The hems of their dresses nearly touched the tops of their
black high-top shoes.
As somber as they might have looked to the casual observer…these
women were happy to see each other again and were full of peaceful joy…
Why? Because…they lived their religion…Jesus was a daily companion to them…they didn’t just attend church and think of Jesus on Sunday…
Mindful of their surroundings, they smiled conservatively while discussing the general condition of the graves and speaking quietly of
their parents and siblings.
Wise, hardworking, righteous older women…they possessed a
kind of rural nobility that automatically commanded respect…(though they were
all quite lacking in fancy material possessions )…they were tough…they’d
weathered poverty and the Great Depression.
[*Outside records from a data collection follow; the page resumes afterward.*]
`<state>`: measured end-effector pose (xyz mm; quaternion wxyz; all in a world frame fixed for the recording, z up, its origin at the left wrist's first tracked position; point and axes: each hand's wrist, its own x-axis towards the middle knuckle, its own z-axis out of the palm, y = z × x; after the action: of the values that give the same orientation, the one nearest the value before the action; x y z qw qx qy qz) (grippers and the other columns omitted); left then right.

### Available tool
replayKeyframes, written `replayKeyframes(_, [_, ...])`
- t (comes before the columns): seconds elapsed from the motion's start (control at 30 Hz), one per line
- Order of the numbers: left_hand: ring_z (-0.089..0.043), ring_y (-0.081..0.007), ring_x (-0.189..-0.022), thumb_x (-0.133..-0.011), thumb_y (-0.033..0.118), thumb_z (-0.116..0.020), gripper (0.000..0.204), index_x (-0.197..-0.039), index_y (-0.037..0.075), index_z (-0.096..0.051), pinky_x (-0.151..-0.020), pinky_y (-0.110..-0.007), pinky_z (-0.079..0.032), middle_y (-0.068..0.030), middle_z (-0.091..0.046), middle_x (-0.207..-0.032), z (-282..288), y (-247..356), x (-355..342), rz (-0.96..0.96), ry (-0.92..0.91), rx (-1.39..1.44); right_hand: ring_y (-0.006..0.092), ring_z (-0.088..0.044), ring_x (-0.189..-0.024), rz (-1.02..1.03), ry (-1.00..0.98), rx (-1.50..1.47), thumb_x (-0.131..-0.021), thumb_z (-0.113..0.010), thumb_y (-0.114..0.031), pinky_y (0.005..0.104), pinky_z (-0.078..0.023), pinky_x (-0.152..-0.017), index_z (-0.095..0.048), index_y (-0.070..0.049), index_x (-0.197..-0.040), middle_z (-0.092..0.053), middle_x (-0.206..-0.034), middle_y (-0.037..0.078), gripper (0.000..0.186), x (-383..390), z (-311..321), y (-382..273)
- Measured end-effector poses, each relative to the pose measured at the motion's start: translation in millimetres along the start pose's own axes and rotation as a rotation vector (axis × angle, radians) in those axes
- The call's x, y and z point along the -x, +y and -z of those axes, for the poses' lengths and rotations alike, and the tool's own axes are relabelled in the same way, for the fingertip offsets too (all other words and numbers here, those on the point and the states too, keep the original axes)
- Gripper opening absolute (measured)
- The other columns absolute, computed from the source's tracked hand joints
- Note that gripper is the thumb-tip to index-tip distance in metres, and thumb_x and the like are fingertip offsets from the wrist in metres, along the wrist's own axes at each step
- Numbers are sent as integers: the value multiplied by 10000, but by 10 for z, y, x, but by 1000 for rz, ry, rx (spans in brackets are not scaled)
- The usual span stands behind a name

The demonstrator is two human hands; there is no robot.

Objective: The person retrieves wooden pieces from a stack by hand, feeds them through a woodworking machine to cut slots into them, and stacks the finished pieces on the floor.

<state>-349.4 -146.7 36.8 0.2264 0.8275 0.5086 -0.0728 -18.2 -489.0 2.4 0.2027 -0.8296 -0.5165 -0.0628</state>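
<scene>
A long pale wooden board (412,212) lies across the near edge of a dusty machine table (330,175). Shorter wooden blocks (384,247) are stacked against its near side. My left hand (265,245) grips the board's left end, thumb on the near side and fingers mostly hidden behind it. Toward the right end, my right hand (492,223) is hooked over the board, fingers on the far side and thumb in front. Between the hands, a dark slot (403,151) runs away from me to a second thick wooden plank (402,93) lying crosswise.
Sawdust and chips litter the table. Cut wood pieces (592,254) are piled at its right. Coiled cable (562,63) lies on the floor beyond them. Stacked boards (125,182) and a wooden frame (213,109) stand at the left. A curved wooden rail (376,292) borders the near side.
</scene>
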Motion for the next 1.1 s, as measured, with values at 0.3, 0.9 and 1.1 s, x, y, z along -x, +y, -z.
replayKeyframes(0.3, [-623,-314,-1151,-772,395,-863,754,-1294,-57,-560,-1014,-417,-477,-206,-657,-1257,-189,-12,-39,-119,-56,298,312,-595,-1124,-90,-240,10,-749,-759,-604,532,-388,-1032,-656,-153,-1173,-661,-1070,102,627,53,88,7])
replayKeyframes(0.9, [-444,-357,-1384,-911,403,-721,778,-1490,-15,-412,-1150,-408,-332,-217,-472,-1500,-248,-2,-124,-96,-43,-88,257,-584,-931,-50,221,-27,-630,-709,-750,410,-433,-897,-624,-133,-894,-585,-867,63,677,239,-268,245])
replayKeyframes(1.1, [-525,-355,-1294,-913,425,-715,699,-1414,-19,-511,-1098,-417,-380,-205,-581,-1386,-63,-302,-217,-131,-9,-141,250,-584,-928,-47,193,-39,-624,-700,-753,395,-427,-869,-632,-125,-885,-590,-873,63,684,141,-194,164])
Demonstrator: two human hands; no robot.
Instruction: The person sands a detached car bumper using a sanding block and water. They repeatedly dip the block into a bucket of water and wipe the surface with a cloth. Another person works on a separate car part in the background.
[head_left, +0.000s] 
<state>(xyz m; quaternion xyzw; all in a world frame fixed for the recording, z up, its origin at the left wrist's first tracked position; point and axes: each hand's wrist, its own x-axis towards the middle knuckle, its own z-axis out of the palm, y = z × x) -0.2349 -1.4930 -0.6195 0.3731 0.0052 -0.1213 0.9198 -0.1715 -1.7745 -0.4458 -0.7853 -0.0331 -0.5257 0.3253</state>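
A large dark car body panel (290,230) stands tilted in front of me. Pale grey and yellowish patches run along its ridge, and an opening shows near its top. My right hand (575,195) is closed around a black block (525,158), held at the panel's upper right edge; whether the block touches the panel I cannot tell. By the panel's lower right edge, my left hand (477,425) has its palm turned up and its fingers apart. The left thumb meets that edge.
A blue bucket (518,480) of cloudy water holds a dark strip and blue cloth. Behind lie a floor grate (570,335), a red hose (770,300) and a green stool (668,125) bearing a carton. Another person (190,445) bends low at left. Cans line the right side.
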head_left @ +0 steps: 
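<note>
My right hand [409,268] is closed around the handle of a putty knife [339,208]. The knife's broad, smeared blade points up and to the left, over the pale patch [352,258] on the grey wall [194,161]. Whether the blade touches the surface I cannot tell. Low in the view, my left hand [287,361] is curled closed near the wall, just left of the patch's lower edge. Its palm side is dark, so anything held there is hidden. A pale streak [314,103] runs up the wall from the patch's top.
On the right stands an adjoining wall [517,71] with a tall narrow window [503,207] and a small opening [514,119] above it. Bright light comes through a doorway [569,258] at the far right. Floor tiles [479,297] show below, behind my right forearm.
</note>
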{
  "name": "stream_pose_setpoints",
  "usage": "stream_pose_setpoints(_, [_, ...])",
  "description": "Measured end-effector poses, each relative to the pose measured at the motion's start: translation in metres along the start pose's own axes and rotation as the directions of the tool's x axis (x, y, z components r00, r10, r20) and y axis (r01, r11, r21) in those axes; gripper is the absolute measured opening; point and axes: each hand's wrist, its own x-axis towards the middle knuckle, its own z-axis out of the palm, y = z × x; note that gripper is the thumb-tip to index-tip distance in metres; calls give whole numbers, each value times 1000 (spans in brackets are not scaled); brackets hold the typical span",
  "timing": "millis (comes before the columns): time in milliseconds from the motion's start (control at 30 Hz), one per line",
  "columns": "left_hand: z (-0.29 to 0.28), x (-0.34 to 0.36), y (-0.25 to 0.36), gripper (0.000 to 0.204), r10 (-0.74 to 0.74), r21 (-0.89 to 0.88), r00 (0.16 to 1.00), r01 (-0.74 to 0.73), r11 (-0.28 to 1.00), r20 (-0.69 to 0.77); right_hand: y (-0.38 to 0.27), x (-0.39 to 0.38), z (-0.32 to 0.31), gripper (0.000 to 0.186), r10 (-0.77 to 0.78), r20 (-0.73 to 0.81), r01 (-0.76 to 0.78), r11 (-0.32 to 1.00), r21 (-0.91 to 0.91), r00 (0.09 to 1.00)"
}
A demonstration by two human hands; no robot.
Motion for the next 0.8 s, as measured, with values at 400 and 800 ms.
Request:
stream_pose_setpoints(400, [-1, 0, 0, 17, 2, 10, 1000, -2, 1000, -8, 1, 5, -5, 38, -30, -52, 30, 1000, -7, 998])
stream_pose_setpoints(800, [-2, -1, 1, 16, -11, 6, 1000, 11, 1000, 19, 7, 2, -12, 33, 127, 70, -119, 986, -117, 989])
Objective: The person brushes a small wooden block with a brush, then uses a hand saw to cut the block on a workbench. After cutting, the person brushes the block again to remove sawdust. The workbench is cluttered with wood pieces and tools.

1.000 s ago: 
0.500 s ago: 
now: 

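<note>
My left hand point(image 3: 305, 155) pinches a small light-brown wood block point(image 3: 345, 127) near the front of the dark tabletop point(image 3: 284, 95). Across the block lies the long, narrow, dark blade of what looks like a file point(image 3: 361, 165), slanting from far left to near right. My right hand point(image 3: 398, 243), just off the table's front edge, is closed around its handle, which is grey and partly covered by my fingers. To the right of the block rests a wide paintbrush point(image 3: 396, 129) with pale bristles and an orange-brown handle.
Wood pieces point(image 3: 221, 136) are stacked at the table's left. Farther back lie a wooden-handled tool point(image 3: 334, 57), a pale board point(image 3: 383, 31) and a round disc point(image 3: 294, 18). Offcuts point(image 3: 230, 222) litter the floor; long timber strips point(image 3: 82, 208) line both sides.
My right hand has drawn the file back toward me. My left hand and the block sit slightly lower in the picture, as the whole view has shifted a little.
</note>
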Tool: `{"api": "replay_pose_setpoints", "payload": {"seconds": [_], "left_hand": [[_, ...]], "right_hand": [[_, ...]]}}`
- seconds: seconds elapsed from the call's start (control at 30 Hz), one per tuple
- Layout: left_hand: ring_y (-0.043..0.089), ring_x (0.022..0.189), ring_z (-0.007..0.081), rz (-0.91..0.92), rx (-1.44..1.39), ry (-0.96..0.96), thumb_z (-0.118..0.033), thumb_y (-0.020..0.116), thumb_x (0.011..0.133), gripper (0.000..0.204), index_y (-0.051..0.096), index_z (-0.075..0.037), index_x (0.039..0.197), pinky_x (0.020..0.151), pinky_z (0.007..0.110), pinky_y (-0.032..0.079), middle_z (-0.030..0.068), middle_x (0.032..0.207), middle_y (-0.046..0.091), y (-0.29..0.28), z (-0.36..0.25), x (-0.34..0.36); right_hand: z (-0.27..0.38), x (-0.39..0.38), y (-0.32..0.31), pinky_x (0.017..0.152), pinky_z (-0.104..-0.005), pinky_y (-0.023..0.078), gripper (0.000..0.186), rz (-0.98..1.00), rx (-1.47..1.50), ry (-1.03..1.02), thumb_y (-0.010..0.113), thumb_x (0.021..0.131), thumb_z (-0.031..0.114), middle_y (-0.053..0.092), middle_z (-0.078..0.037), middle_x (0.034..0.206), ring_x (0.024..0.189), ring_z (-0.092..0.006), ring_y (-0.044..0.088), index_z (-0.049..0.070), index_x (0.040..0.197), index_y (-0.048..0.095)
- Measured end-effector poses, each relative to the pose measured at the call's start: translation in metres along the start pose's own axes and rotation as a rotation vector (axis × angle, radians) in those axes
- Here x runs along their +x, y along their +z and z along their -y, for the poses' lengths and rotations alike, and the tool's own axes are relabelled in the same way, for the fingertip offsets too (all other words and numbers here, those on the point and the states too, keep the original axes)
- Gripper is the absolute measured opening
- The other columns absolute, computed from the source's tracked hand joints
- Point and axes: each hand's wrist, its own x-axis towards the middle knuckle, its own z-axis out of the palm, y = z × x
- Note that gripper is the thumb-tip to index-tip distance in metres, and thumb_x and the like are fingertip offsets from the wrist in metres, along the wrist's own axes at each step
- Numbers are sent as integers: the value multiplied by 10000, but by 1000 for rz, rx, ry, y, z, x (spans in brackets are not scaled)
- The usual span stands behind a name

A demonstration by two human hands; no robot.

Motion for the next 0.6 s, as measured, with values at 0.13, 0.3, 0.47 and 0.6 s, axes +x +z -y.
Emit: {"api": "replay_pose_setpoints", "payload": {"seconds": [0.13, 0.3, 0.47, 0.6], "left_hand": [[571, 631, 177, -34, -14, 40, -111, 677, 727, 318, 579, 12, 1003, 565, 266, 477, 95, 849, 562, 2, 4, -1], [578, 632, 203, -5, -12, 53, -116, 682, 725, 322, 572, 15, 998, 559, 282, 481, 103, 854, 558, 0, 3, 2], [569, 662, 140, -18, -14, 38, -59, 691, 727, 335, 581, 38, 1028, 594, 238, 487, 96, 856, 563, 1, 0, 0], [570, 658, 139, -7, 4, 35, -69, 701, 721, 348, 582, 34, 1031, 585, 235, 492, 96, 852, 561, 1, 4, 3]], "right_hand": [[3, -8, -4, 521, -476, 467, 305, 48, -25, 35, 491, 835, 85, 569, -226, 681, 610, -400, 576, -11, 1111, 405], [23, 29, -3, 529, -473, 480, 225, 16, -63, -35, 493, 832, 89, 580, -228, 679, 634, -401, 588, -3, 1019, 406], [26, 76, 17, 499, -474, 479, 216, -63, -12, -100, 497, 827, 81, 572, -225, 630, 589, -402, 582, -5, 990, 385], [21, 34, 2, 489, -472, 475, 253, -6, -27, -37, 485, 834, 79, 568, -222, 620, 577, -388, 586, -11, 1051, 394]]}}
I saw love…in those women…they were full…of it…but…you
know something…no one said it out-loud…there wasn’t much hugging back then…
I never heard Grandpa tell Grandma… “I love you”…
But…you could see it…no one doubted it…you could see it in
their eyes…the old, tired worn out eyes…that had seen too much…seen to much
heart-ache and hard times….
And…you could hear the love in Grandma’s stories she would
tell…and oh how could she tell them…she was a master story teller….handed
down to her by her mom….Great-Grandma Nichols…who’d been a Ledbetter….
The old family stories, some familiar and some not, were
told…as I listened…
Oh…and how now…I wish I’d had a tape recorder…or a video
camera back then….!
It seemed as if…nearly all of my Grandpas…had been some type
of preacher…some Baptist…and some Methodist…
Each…(as stories were told)…shown love for the Lord…no
matter how differently they interpreted the Scriptures or what name they called themselves…besides Christian….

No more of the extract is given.